Kulturkommentar
„Kontrollverlust“
Kontrollverlust
Kontrollverlust
Büchereidirektorin Claudia Knauer schreibt in einem Kulturkommentar, was passiert, wenn man die Kontrolle verliert.
Ja, wir hätten schon ganz gerne alles unter Kontrolle. Wir wollen bestimmen. Das beginnt beim Kleinkind, das sich schreiend auf den Boden wirft und brüllt: „Ich will die roten Socken anziehen. Ich will. Ich will. Ich will.“ Und das Kind muss dann feststellen, dass der Wille allein nicht ausreicht, wenn der Vater auf der blauen Strumpfhose besteht, weil es draußen kalt ist. Gut, das regelt sich, wenn man älter wird. Ist man von zu Hause ausgezogen, kann man ganz allein entscheiden, dass bauchfrei und Sandalen auch bei 12 Grad Außentemperatur eine zulässige Bekleidung sind. Den Schnupfen danach pflegt man ja auch selbst.

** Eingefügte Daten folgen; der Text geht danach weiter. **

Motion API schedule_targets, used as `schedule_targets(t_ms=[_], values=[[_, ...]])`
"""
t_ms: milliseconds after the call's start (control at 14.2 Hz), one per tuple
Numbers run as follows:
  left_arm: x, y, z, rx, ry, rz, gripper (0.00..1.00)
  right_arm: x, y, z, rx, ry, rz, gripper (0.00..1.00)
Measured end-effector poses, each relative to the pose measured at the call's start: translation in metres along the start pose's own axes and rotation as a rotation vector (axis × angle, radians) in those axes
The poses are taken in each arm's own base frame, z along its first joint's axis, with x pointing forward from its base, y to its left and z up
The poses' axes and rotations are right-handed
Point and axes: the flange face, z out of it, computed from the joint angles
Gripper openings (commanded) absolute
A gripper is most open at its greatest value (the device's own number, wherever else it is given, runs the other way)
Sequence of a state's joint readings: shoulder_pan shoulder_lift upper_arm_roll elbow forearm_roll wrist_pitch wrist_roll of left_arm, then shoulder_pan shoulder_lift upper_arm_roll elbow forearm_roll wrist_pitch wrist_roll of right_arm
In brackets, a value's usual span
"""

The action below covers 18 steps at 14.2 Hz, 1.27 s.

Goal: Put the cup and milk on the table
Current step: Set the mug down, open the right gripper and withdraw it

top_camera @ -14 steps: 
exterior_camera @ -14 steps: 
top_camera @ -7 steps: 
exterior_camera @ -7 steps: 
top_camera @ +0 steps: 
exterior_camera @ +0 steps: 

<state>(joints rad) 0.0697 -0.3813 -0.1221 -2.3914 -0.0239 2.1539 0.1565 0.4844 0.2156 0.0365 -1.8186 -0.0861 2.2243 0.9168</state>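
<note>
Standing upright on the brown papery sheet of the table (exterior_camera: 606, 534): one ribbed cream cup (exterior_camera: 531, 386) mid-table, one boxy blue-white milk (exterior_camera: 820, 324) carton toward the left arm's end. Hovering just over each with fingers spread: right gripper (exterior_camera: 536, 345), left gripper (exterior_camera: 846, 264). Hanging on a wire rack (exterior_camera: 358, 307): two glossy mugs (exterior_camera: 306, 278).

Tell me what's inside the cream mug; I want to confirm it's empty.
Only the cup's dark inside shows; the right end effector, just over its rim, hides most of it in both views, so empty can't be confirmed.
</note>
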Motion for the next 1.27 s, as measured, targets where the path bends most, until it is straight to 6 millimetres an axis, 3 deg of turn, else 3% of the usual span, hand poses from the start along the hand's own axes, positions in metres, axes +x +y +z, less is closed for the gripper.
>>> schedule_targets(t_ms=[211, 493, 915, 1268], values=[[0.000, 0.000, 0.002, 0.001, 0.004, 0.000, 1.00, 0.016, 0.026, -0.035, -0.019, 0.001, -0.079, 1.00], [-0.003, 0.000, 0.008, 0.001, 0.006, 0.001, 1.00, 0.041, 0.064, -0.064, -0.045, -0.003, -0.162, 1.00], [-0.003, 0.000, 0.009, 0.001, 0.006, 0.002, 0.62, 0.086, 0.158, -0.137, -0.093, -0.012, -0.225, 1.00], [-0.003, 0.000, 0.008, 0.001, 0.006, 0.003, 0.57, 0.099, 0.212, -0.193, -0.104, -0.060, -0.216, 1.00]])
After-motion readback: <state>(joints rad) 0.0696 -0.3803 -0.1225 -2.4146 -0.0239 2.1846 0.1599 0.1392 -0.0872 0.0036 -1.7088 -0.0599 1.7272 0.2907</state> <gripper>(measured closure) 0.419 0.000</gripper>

In Studium, Ausbildung oder Beruf stößt man dann auch immer wieder an die Grenzen, die andere setzen. Aber auch hier verändern sich die Dinge mit der Zeit – möglicherweise. Es besteht die Chance, das Heft des Handelns in die eigene Hand zu bekommen.
Und dennoch stehen wir Menschen immer wieder fassungslos vor unserer eigenen Machtlosigkeit. Die totale Kontrolle haben wir nicht. Zum Beispiel dann nicht, wenn ein Virus in unsere so geordnete Welt einbricht, dem wir – erst einmal – nichts entgegenzusetzen haben. Da können wir noch so lange wollen, dass es wieder weggeht – Kinder und manche Präsidenten äußern sich entsprechend. Erwachsenere wissen, dass wir doch nicht alles bestimmen können. Vor Jahrtausenden und Jahrhunderten hat man nicht greifbare Mächte dafür verantwortlich gemacht, die man durch Opfer oder Buße und Gebete gnädig zu stimmen hoffte. Aber es ging nur um die Hoffnung, nie um Gewissheit. Die Kultur hingegen können wir formen. Das ist der Grundgedanke von Kultur. Die Natur ändern wir grundsätzlich nicht, so sehr wir das wollen. Sie schlägt hammerhart zurück. Selbst der kleinste Löwenzahn zwängt sich zwischen den Betonplatten durch oder eben Viren, die ihren Weg vom Tier zum Mensch finden.
Wir tun gut daran, uns klarzumachen, dass wir nicht immer alles im Vorwege regeln und kontrollieren können. Und wenn dann der Regen, den wir auch nicht „wegmachen“ können, an Sommerwochenenden so richtig pladdert, sollten wir die Vorteile sehen: kein Rasenmähen, kein Teichauffüllen, keine Pflicht, den Nachbarn zum Grillen einzuladen, sondern die Chance, den Tag mit einem Buch auf dem Sofa zu genießen.